About this exercise
Please copy out every line of the listing below in which the word "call" appears.

Recorded information
-------

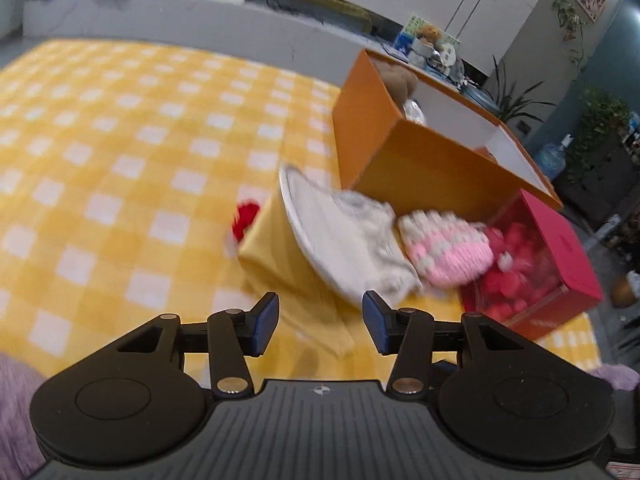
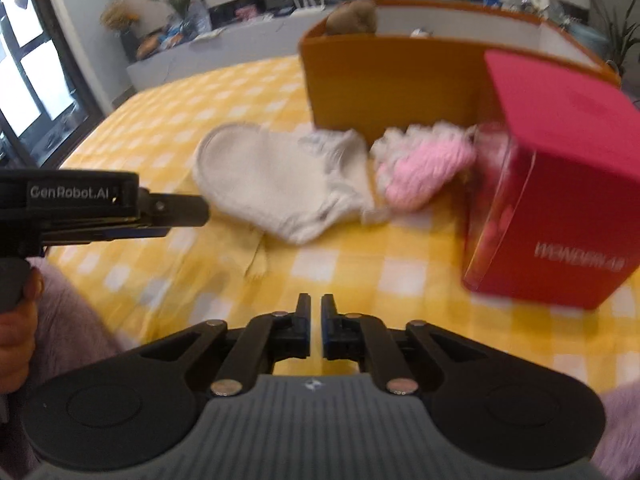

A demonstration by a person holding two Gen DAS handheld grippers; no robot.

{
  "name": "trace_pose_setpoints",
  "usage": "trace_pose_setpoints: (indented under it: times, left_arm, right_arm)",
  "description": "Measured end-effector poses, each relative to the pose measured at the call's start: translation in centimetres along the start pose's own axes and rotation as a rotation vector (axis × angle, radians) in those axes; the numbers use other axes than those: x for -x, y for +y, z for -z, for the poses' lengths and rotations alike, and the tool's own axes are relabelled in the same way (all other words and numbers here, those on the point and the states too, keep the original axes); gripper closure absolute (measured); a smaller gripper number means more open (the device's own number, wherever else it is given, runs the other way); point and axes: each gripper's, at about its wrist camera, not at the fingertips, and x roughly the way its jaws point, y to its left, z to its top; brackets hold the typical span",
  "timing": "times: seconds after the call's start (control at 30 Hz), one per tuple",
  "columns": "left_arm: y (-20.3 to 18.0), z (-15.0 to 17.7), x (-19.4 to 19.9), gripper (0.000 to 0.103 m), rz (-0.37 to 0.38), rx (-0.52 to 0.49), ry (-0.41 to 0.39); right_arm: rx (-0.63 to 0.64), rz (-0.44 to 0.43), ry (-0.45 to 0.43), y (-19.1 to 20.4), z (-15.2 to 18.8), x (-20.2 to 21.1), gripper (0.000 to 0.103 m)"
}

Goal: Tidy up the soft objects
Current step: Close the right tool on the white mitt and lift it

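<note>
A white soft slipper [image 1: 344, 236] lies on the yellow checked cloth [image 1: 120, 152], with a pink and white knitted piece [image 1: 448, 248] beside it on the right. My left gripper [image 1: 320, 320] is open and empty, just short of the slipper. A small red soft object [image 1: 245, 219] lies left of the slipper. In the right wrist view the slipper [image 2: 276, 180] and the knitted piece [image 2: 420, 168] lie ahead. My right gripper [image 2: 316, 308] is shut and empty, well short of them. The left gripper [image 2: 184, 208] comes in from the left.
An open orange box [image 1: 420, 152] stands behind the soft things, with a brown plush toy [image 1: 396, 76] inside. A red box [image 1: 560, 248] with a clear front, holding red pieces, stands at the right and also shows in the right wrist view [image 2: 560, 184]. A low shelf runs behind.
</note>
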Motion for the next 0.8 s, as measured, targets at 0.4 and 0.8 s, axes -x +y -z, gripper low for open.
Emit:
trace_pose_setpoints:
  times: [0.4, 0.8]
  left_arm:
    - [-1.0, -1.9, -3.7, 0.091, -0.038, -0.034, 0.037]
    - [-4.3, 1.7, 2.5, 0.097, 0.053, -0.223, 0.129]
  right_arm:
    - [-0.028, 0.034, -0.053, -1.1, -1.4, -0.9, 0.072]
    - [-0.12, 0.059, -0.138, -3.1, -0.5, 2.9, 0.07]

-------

Expected answer
  "description": "Measured end-effector poses, each relative to the pose measured at the call's start: translation in centimetres along the start pose's own axes and rotation as a rotation vector (axis × angle, radians) in those axes; the numbers use other axes than those: x for -x, y for +y, z for -z, for the poses' lengths and rotations alike, and the tool's own axes are relabelled in the same way (all other words and numbers here, those on the point and the states too, keep the original axes); gripper closure absolute (measured); a smaller gripper number means more open (the device's own number, wherever else it is given, runs the other way); point and axes: each gripper's, at about its wrist camera, not at the fingertips, and x roughly the way its jaws point, y to its left, z to its top; brackets hold the typical span",
  "timing": "times: seconds after the call's start (control at 30 Hz), one per tuple",

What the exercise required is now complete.